Can I Delete the .tox Folder? Yes, It's Disposable
**/.toxYes, you can delete the .tox folder. It holds disposable Python test environments that tox rebuilds from scratch the next time you run it, and none of your code or data lives inside. Deleting it costs you nothing but the few minutes tox spends recreating the environments on the next run. For a project you've abandoned, the cost is zero.
What it is
tox is a Python tool that runs a project's test suite against multiple Python versions and configurations. To keep those runs isolated, it builds a separate virtual environment for each entry in the project's tox.ini (or the tox section of pyproject.toml): one for py310, one for py311, one for lint, one for docs, and so on. All of those environments live inside a hidden .tox folder in the project root, alongside a packaging environment tox uses to build the project itself.

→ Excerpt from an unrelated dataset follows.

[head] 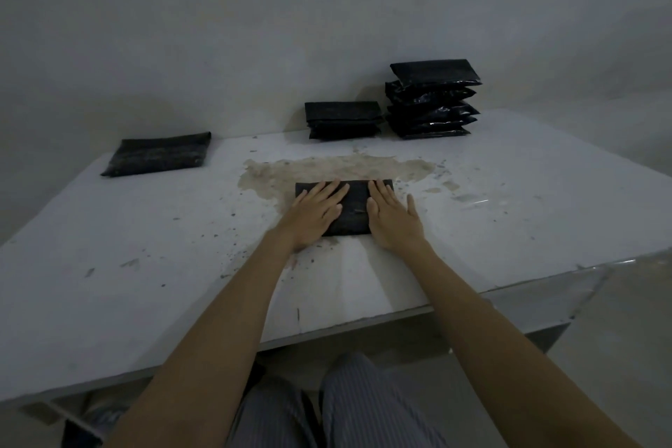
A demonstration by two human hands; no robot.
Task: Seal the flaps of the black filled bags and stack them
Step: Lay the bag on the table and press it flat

Each environment is a full virtualenv with its own copy of the project's dependencies. That multiplies fast. A library tested against four Python versions carries four near-identical sets of installed packages, so a single .tox folder often runs a few hundred megabytes, and projects with heavy test dependencies (numpy, pandas, anything shipping compiled wheels) can push past a gigabyte. Clone a handful of open source Python projects, run their tests once, and you've scattered these folders across your Mac without noticing.
Is it safe to delete?
This one is genuinely safe. The .tox folder contains only generated material: interpreters, installed packages, logs, and build artifacts. Your source code, your tests, and your tox.ini all live outside it. Delete it and the project is untouched. The next tox run notices the environments are missing and recreates them automatically.
The only cost is time. Rebuilding means re-resolving and reinstalling dependencies for each environment, which usually takes a few minutes and pulls most packages from pip's local cache anyway. For projects you no longer touch, there is no cost at all. Diskmack finds .tox folders across your projects automatically and cleans them the safe way.
How to check its size
In Finder: Choose Go > Go to Folder in Finder, type your project's path plus /.tox, for example ~/Projects/my-library/.tox, and press Return. Select the folder and press Command-I to see its size. The folder is hidden, so Go to Folder is the reliable way in; you can also press Command-Shift-Period in any Finder window to toggle hidden files.
In Terminal:
du -sh ~/Projects/my-library/.toxSwap in your project's real path; the ~ expands to your home folder. To measure every .tox folder under your projects directory at once, run: find ~/Projects -type d -name .tox -prune -exec du -sh {} +.
How to clean it
- Open the project folder in Finder and press Command-Shift-Period to reveal hidden files if .tox isn't visible.
- Drag the .tox folder to the Trash, or select it and press Command-Delete.
- Repeat for any other projects that use tox. Each project keeps its own copy.
- Empty the Trash when you're ready to reclaim the space.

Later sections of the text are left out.